* _About this task_
Below are the entries; tally the lines holding the string "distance" and give only that figure.

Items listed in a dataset
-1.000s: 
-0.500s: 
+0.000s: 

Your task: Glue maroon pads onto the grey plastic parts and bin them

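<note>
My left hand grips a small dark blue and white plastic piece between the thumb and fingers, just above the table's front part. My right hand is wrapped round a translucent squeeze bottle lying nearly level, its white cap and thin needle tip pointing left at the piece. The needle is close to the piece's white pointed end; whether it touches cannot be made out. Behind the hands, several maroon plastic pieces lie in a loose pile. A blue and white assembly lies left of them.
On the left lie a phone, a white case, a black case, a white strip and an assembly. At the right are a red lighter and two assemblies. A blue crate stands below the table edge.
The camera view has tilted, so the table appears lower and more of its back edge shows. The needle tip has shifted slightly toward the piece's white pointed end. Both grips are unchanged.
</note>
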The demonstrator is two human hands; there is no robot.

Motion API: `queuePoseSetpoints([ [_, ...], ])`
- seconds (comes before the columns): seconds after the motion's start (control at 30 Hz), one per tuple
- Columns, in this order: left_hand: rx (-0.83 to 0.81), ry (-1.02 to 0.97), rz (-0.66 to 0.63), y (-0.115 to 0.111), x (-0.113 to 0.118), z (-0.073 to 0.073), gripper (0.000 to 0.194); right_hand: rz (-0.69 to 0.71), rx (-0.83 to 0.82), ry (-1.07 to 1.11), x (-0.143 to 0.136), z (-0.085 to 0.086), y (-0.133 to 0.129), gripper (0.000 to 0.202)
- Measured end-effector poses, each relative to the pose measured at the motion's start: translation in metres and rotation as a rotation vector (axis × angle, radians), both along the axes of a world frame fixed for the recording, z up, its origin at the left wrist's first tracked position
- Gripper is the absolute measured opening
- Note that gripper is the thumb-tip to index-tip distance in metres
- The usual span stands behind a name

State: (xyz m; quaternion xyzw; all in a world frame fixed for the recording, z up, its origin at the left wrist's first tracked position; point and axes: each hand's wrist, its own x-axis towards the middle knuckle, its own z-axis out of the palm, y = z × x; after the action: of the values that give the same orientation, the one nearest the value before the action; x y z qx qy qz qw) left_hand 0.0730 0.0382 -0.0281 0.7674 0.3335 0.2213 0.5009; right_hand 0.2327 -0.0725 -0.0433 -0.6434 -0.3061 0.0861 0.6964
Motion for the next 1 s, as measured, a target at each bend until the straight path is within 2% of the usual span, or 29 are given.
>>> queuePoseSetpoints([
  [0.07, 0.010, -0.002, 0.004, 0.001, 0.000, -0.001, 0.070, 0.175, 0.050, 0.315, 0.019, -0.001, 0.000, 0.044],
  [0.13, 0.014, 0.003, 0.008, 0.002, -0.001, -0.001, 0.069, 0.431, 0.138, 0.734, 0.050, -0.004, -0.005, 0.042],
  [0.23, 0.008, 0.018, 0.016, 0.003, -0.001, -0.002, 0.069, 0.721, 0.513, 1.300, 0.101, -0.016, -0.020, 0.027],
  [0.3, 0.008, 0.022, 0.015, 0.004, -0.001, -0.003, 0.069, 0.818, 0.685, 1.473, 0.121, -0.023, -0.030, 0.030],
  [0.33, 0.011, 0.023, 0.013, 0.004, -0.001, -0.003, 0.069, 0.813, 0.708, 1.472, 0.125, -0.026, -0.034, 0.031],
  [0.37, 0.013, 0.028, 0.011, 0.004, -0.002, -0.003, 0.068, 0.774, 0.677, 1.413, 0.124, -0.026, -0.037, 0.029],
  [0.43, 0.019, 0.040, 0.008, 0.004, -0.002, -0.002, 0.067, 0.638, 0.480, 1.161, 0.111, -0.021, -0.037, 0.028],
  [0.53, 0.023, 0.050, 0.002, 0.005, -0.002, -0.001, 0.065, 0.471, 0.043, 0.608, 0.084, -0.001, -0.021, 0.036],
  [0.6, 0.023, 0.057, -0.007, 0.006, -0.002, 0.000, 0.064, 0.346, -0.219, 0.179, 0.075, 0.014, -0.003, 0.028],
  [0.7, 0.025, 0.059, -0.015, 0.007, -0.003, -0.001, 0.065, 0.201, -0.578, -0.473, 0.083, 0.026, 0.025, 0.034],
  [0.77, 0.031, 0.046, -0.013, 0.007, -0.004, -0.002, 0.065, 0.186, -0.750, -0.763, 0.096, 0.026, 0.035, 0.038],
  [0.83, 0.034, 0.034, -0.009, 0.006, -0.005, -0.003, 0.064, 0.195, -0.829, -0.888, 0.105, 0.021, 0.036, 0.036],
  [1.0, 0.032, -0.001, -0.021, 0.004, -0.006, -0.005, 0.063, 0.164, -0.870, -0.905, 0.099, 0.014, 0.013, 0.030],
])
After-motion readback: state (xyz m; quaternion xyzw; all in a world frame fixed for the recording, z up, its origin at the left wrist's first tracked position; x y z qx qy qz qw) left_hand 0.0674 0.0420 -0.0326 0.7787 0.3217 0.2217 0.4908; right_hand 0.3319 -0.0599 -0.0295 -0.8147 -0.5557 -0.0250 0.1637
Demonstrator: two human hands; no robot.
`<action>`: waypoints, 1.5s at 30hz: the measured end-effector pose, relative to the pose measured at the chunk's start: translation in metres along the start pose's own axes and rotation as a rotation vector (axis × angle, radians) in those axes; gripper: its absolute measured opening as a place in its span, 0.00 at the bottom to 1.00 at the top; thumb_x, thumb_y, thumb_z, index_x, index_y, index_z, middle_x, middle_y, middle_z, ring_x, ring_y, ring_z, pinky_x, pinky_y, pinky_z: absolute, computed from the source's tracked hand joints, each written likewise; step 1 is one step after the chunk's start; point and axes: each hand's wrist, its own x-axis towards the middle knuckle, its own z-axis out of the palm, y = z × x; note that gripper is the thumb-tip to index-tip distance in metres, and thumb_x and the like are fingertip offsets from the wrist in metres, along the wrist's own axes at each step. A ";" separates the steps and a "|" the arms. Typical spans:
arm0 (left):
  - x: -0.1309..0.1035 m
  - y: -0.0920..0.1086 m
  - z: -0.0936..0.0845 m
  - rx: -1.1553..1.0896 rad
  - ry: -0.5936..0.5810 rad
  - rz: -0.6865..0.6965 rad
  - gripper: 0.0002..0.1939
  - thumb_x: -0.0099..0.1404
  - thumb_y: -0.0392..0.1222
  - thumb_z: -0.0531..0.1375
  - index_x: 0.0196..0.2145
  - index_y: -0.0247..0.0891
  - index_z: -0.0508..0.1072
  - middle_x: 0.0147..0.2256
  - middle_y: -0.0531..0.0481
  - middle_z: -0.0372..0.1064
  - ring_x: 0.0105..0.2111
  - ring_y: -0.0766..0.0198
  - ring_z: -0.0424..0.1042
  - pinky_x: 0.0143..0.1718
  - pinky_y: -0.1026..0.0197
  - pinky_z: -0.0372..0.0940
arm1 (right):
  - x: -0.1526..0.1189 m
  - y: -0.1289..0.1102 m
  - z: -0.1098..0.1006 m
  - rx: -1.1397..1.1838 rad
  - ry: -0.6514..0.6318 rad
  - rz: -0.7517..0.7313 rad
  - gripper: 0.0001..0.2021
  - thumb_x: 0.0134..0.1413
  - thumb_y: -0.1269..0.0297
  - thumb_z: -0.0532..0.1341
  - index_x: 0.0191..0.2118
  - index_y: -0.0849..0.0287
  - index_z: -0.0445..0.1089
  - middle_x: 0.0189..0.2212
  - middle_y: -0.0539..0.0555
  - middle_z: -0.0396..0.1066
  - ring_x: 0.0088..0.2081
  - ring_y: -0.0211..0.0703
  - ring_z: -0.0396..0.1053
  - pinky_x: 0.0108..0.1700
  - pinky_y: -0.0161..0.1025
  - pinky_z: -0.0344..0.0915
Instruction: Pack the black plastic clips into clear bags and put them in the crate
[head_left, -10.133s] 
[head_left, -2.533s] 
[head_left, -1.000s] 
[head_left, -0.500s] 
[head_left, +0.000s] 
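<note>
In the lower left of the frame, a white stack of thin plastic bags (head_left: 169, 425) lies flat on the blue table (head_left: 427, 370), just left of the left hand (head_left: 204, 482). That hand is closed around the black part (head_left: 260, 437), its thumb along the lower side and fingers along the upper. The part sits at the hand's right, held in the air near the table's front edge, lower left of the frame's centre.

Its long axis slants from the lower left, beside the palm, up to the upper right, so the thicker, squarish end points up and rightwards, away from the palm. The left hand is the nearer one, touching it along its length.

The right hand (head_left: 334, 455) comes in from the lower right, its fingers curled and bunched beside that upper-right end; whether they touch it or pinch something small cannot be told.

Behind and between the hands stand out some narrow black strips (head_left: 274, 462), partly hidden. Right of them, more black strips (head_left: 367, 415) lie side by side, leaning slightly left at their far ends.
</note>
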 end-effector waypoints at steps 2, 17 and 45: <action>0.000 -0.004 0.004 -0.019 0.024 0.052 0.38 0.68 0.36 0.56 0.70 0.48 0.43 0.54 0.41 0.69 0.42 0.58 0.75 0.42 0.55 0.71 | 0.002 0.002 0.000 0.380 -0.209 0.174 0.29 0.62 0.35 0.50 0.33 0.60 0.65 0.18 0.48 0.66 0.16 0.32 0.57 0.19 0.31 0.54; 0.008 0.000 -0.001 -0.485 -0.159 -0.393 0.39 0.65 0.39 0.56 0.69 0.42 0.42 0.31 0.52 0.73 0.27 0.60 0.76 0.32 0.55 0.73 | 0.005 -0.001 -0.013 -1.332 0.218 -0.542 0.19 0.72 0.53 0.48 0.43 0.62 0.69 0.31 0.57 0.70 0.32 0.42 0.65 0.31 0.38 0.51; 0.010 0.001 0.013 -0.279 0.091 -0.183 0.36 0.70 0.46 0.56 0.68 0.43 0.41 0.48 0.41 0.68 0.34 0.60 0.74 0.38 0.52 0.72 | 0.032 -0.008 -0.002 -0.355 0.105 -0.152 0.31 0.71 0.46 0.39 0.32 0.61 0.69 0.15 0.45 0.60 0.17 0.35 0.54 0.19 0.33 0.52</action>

* _Answer box_
2